Your goal » I'd like the number of lines in the material below that include the word "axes", written with no other text.

Start of Block

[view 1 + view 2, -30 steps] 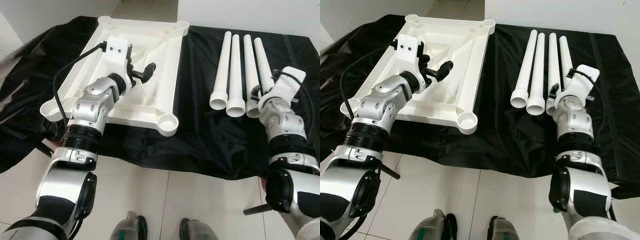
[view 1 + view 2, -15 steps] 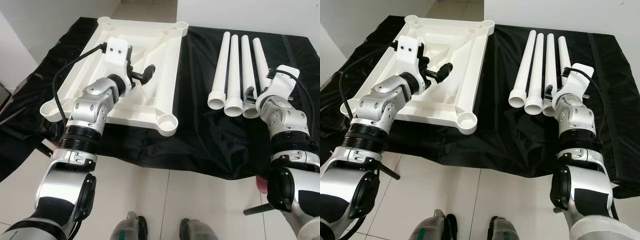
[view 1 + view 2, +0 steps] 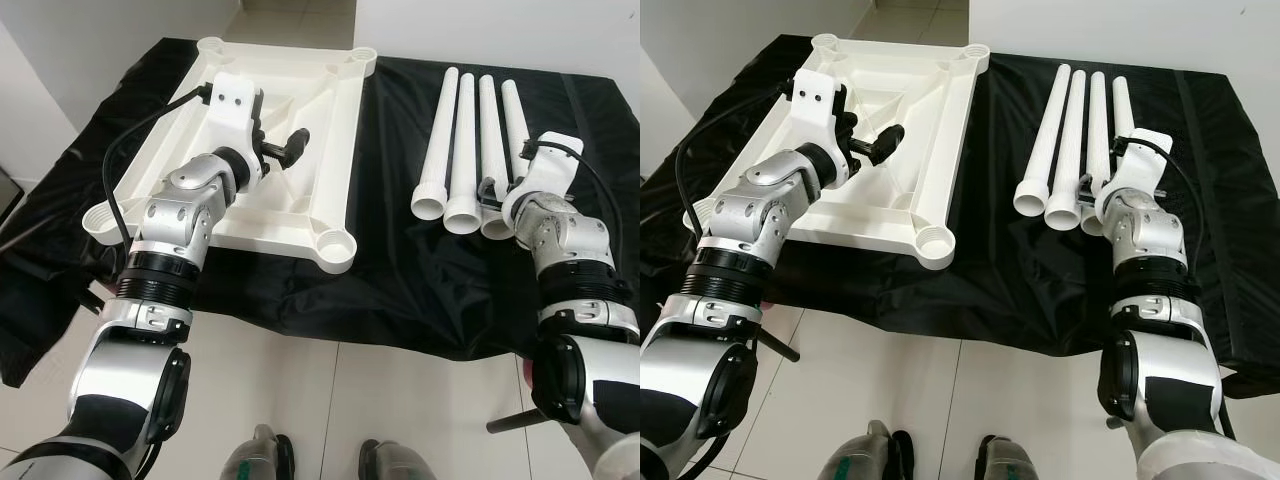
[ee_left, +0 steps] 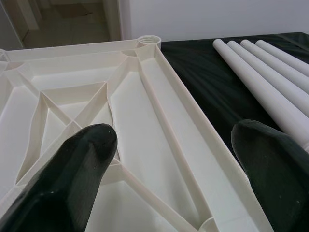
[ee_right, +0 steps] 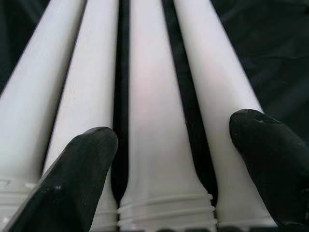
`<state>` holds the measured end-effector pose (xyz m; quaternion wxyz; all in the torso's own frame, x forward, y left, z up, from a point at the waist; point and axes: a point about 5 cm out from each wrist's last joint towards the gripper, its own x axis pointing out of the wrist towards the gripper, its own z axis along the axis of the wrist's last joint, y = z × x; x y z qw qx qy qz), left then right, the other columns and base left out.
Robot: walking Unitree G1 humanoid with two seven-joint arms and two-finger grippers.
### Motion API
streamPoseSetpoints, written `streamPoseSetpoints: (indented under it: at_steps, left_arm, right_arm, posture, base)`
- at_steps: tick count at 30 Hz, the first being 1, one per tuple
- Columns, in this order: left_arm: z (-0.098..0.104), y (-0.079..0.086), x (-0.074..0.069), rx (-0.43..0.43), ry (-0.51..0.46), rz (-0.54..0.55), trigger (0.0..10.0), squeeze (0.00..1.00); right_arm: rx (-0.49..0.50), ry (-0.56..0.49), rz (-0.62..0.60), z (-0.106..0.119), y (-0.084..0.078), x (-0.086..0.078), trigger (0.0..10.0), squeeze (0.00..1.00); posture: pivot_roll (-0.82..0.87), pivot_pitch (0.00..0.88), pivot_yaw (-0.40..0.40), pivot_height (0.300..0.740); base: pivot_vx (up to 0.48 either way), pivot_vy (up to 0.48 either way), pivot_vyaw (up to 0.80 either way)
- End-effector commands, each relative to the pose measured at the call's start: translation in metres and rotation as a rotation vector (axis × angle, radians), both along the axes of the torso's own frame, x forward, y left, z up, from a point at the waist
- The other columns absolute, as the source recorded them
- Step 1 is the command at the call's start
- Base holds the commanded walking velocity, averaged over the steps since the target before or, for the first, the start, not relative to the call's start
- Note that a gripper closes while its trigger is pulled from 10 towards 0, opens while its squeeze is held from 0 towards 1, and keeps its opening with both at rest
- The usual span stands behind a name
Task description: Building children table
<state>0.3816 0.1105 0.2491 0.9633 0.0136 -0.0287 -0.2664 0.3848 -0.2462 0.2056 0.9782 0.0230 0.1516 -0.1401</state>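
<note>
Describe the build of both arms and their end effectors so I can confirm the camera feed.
Both arms are silver jointed segments with black rings. Each wrist carries a white block-shaped mount with a black cable. The left end effector and right end effector each have two rounded black fingers.

We see a white ribbed tabletop (image 3: 300, 100) and four plain white legs (image 3: 470, 150) on a black cloth (image 3: 400, 270). Our arms are silver with black fingers (image 4: 72, 179); the floor (image 3: 330, 400) is pale tile.
</note>
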Motion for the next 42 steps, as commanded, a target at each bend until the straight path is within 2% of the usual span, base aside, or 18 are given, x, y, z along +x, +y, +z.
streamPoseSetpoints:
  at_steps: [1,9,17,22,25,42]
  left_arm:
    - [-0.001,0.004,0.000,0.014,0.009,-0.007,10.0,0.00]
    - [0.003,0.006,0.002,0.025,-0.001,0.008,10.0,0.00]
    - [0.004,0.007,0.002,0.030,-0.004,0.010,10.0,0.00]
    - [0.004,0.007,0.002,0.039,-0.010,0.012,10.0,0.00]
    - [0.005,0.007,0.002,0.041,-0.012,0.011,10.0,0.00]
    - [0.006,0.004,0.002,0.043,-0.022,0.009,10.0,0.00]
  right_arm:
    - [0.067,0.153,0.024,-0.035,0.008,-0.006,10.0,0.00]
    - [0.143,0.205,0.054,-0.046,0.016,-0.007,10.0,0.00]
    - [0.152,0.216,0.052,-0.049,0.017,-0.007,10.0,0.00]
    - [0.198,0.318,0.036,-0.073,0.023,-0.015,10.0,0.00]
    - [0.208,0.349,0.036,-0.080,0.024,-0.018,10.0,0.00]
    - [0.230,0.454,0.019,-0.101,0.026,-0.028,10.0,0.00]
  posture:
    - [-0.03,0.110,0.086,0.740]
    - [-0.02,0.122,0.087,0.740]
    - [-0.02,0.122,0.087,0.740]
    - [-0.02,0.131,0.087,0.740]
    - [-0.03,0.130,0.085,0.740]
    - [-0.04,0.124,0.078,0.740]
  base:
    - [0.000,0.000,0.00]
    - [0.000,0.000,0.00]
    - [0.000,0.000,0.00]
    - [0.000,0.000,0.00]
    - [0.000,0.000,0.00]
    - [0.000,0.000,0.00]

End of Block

Solution » 2